Your assignment: How many lines in the records below contain the word "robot"? Answer with the number and nothing else.

▬▬▬▬▬▬

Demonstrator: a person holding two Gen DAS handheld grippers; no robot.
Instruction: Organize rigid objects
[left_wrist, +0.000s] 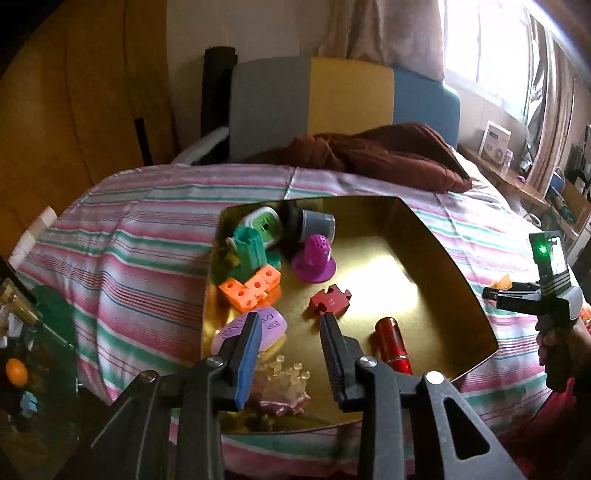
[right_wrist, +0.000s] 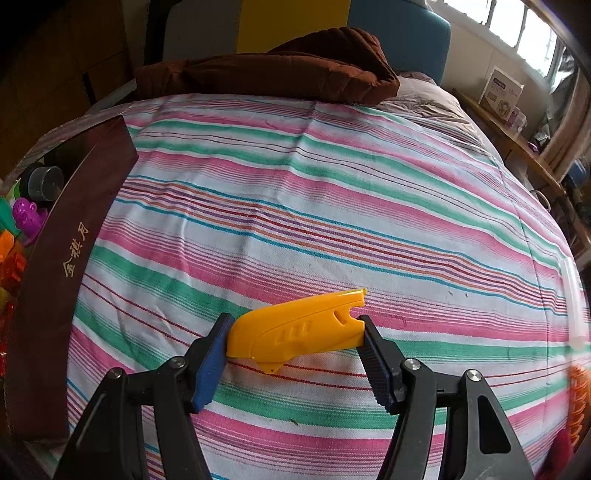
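While we hold a gripper in each hand over the striped bedspread (right_wrist: 332, 206), our left gripper (left_wrist: 290, 321) hangs above the gold-lined box (left_wrist: 424, 229) with its jaws parted and nothing between them. No pad touches anything; the dark red puzzle piece (left_wrist: 330, 300) lies on the box floor just past the tips, toward 12 o'clock. At 3 o'clock from those tips lies the red cylinder (left_wrist: 393, 341), on its side. At 9 o'clock sits the lilac oval piece (left_wrist: 269, 323), partly hidden behind the blue pad, and at 6 o'clock, under the jaws, a clear pegged piece (left_wrist: 286, 373). Further off, at 11 o'clock, we see the orange cubes (left_wrist: 245, 290), the teal block (left_wrist: 251, 251) standing behind them, the purple domed piece (left_wrist: 314, 260) at 12 o'clock, and the grey cup (left_wrist: 317, 223) in the far corner. Our right gripper (right_wrist: 295, 332) is clamped on the yellow plastic tool (right_wrist: 295, 328), one pad on each end, with the tool lying flat across the bedspread. From that gripper, the box's maroon outer wall (right_wrist: 74, 258) stands at 9 o'clock, well apart, and the brown quilt (right_wrist: 277, 70) is bunched at 12 o'clock at the far end of the bed. In the left view our right gripper appears at 3 o'clock, beyond the box rim.
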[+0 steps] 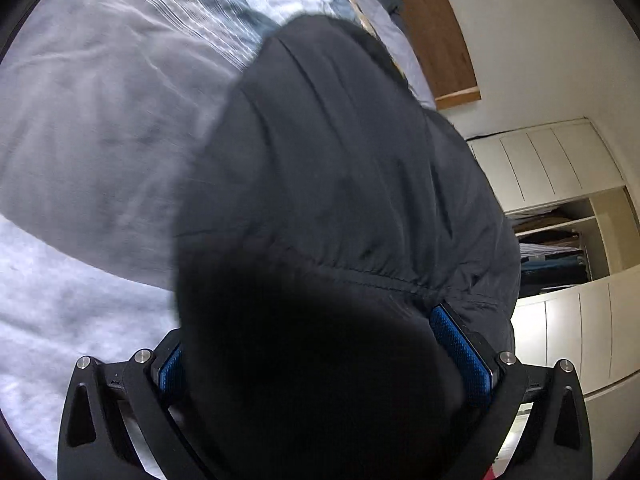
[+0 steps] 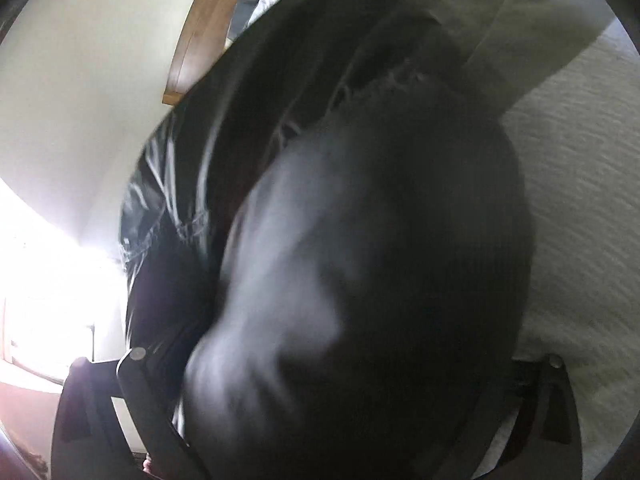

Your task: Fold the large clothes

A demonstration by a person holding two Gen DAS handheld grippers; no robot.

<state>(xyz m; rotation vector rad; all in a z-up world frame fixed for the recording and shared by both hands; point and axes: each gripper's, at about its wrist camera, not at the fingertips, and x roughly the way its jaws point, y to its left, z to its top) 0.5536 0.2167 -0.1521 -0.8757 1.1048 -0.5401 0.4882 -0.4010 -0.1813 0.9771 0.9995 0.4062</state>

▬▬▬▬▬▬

Task output: 2